The company’s major shareholder, RJB Australia, will subscribe to about $53 million, which will be used to repay all debt owing to the RJB group. The remainder will be used to develop the Bowens Road North deposit, Duralie and to explore other opportunities in the coal industry.
CIM was one of the brightest rising stars in Australia’s coal industry in the mid-1990s. With its low start-up cost Stratford operation, north of Newcastle in New South Wales, and its Duralie deposit holding 22 million tonnes in proven resources, it was a favourite with punters and analysts alike.
Here was the “new age” miner they had only dreamt about – a company that would take the most cost effective methodologies and work practices of the Australian metalliferous mining sector and inject them into the poorly performing coal industry.
Despite a promising start, the bubble soon burst. Stratford turned out to be a difficult mine to exploit. RJB agreed to buy into the company, but after a disagreement over acquisitions managing director Michael Palmer resigned for “personal reasons”.
Then the onslaught of the Asian crisis and its negative effect on coal prices combined with poor hedging decisions to send CIM’s profits into an inexorable slide.
Production fell to 1.61Mt in fiscal 2000 from 1.77Mt the year before, and sales revenue to $63.9 million from $84.8 million.

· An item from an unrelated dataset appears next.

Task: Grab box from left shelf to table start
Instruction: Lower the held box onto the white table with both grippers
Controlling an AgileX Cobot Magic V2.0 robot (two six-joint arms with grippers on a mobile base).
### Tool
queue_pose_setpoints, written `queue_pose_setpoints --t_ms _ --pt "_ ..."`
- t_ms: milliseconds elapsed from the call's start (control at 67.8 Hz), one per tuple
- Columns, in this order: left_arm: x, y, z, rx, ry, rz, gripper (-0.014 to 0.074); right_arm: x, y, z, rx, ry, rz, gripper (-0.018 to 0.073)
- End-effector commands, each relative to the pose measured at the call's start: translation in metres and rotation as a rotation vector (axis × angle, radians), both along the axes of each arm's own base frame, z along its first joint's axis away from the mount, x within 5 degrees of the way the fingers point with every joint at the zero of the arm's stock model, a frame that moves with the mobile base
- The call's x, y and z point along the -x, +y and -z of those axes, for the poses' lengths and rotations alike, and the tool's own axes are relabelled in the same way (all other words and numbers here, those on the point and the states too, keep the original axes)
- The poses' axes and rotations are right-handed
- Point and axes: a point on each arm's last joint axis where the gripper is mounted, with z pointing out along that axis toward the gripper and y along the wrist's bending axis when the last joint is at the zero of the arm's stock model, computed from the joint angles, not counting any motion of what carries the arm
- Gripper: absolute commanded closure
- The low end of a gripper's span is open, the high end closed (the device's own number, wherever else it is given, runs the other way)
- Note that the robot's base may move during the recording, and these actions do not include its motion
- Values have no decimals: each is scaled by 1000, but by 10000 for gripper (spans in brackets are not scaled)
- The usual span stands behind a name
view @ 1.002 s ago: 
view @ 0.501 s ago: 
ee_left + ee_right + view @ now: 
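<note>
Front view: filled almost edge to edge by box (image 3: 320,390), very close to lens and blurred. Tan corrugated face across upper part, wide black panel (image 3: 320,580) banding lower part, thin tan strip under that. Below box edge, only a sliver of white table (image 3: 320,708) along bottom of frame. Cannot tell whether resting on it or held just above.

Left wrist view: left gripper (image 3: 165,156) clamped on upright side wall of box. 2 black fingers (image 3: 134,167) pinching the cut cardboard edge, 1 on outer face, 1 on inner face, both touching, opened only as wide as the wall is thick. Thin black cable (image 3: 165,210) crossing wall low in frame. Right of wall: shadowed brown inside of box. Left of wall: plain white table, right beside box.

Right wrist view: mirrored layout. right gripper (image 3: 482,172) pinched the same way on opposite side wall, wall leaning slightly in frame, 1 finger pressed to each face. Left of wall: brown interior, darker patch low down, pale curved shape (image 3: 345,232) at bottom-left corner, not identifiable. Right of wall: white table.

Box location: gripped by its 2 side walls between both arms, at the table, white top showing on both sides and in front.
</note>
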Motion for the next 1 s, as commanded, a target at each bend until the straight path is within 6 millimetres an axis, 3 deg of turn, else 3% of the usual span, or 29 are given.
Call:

A high debt level resulted in an interest cost of $3.7 million, but the impending $63 million rights issue should leave the company virtually debt free.
Foreign exchange hedges at 76.1c to the US dollar negated any benefit from the weak Australian dollar and were compounded by lower in prices of both coking and thermal coal.
However, CIM is more hopeful for the future with improved demand for Australian coking and thermal coal in Asia and lower production from Indonesia.
Stratford is also producing thermal coal by reprocessing previously discarded material, and Bowens Road North should be supplying the domestic thermal coal market from 2001.